■ What to do ■
Set down the data below without change, skipping the pictures it holds.

________________________________________

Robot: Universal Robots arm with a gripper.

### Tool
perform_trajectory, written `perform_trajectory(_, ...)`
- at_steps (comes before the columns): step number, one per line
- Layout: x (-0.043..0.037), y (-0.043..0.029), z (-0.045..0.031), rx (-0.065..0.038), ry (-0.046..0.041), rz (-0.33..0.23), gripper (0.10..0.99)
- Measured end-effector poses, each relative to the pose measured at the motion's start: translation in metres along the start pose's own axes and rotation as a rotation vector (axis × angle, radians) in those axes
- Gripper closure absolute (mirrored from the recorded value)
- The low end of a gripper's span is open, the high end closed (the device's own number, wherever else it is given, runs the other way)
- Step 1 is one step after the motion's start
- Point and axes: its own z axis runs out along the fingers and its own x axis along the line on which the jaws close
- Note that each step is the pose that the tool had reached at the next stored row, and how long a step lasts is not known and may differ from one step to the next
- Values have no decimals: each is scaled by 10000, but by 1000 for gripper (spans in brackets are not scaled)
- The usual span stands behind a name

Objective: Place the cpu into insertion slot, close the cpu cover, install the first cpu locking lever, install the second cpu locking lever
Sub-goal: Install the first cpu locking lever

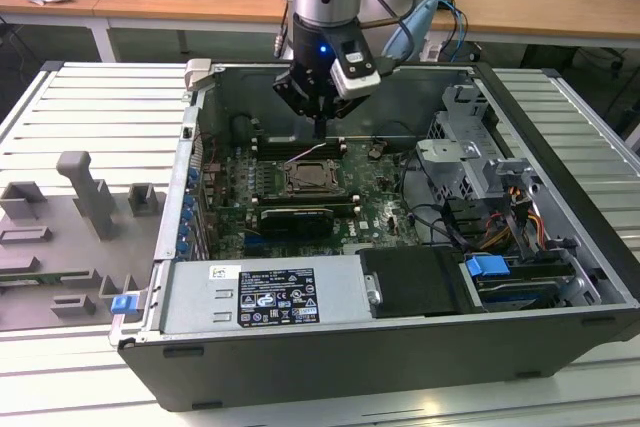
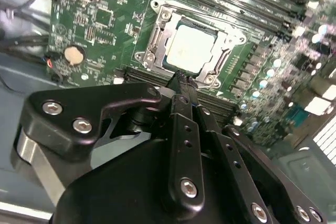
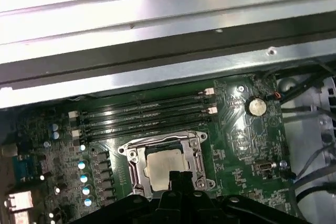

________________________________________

■ Answer box ■
Robot: Universal Robots arm with a gripper.

### Tool
perform_trajectory, written `perform_trajectory(_, ...)`
- at_steps (comes before the columns): step number, one per line
- Layout: x (-0.043..0.037), y (-0.043..0.029), z (-0.045..0.031), rx (-0.065..0.038), ry (-0.046..0.041), rz (-0.33..0.23), gripper (0.10..0.99)
- Measured end-effector poses, each relative to the pose measured at the motion's start: translation in metres along the start pose's own axes and rotation as a rotation vector (axis × angle, radians) in those axes
- Gripper closure absolute (mirrored from the recorded value)
- The low end of a gripper's span is open, the high end closed (the device's own number, wherever else it is given, runs the other way)
- Step 1 is one step after the motion's start
- Point and axes: its own z axis runs out along the fingers and its own x axis along the line on which the jaws close
- Note that each step is the pose that the tool had reached at the next stored row, and how long a step lasts is not known and may differ from one step to the next
- Values have no decimals: each is scaled by 10000, but by 1000 for gripper (spans in brackets are not scaled)
- The usual span stands behind a name

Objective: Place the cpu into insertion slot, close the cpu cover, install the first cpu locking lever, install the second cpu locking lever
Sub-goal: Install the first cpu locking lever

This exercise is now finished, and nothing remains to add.